Exercise requirements: In the entries below, find the lines that include "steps" and give their number as the whole reply.

----

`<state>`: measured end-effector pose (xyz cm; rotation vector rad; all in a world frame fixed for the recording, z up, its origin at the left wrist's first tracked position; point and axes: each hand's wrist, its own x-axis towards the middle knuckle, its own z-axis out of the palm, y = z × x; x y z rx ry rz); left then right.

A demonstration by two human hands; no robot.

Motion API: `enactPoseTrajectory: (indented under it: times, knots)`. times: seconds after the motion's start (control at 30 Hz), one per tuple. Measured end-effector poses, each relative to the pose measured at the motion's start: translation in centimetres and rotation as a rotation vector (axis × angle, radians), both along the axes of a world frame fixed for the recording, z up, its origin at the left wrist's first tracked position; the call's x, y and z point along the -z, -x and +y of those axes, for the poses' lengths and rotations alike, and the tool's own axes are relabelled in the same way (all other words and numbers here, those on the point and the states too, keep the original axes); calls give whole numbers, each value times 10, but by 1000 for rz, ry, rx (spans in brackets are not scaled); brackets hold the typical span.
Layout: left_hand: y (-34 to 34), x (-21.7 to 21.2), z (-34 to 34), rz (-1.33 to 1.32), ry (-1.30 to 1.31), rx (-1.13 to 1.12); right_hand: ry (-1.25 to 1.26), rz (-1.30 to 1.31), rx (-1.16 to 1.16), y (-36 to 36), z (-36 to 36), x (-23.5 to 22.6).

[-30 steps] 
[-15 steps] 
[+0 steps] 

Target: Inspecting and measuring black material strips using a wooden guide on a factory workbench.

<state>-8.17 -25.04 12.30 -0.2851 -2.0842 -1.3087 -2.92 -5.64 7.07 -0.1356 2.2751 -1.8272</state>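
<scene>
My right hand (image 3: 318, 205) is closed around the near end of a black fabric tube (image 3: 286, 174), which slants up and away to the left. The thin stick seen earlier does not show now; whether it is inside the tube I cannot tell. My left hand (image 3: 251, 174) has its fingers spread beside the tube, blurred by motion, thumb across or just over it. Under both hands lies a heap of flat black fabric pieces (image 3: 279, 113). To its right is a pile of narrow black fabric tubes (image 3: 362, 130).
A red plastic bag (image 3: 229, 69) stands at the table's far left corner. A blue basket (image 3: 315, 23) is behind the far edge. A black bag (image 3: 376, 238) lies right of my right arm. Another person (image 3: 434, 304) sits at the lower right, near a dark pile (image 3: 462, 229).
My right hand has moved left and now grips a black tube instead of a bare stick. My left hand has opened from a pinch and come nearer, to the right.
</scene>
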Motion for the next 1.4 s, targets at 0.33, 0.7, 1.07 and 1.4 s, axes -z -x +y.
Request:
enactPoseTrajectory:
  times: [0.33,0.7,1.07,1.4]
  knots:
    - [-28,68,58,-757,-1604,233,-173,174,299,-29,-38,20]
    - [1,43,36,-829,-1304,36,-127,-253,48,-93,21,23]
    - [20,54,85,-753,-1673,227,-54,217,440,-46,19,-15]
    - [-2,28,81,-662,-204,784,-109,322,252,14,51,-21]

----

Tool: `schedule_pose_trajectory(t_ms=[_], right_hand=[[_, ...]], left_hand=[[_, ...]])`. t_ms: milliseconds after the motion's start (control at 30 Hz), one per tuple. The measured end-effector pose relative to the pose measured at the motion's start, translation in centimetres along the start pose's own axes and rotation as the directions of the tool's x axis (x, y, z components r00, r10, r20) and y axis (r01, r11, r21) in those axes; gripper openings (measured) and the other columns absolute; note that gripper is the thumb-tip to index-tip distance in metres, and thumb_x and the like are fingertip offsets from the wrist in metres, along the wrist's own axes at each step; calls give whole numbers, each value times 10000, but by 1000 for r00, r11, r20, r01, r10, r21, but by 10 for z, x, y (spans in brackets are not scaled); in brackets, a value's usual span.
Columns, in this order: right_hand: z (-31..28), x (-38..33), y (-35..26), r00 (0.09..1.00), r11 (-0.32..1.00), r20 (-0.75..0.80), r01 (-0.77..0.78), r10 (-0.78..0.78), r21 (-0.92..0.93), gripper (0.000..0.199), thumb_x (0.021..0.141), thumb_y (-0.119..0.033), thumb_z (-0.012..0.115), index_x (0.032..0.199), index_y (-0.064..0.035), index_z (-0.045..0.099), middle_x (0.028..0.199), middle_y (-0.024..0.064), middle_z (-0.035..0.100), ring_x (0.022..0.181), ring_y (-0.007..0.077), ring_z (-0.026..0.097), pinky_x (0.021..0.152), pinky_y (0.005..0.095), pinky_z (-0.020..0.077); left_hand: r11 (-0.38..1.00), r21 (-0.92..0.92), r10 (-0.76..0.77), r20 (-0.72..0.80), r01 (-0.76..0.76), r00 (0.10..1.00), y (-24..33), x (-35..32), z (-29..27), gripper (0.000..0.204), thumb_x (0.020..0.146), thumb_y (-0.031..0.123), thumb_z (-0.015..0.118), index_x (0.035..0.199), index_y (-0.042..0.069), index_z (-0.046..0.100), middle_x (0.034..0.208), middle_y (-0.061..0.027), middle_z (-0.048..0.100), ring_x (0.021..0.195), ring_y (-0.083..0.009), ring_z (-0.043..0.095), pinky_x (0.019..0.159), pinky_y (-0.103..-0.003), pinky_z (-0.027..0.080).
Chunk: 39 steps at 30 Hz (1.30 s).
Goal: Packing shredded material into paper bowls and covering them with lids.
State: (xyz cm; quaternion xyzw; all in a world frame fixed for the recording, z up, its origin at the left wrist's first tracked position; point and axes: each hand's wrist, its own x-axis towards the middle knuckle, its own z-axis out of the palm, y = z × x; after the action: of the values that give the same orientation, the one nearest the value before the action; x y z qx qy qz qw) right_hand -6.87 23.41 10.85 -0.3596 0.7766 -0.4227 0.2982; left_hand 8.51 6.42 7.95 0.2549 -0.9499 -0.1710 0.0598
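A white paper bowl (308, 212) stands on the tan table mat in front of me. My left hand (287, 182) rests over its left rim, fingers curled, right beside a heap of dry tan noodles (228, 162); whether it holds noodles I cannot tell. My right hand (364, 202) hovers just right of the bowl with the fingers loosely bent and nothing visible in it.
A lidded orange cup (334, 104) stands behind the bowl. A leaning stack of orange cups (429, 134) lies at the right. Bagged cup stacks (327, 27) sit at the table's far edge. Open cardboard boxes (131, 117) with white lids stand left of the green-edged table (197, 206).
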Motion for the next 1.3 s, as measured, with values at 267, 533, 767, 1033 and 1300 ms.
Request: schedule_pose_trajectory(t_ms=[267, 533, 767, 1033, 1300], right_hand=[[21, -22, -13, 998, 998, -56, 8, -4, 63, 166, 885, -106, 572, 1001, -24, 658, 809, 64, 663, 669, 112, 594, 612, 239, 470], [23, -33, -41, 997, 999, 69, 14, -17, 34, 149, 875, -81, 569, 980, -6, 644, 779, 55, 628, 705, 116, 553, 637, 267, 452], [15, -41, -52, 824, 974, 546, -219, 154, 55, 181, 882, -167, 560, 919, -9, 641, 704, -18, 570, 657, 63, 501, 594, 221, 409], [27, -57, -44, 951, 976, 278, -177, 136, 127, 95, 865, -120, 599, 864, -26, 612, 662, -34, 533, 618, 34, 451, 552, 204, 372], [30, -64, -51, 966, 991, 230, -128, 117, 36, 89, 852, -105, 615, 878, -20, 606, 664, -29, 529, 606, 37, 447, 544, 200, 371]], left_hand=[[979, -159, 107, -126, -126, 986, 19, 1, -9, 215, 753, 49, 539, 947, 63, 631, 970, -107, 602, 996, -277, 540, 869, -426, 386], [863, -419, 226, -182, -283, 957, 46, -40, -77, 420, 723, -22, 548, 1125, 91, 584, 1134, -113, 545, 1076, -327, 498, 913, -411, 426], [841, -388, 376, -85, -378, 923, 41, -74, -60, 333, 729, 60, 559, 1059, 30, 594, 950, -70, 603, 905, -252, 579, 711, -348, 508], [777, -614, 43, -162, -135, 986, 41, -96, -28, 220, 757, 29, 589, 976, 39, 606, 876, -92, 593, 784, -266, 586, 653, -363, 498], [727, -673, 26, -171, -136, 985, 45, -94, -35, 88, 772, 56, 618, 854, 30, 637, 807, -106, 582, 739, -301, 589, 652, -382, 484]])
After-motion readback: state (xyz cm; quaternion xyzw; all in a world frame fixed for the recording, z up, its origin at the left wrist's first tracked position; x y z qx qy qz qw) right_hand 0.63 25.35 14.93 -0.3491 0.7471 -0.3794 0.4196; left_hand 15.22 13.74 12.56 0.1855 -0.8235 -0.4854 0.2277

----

Result for this exercise: 4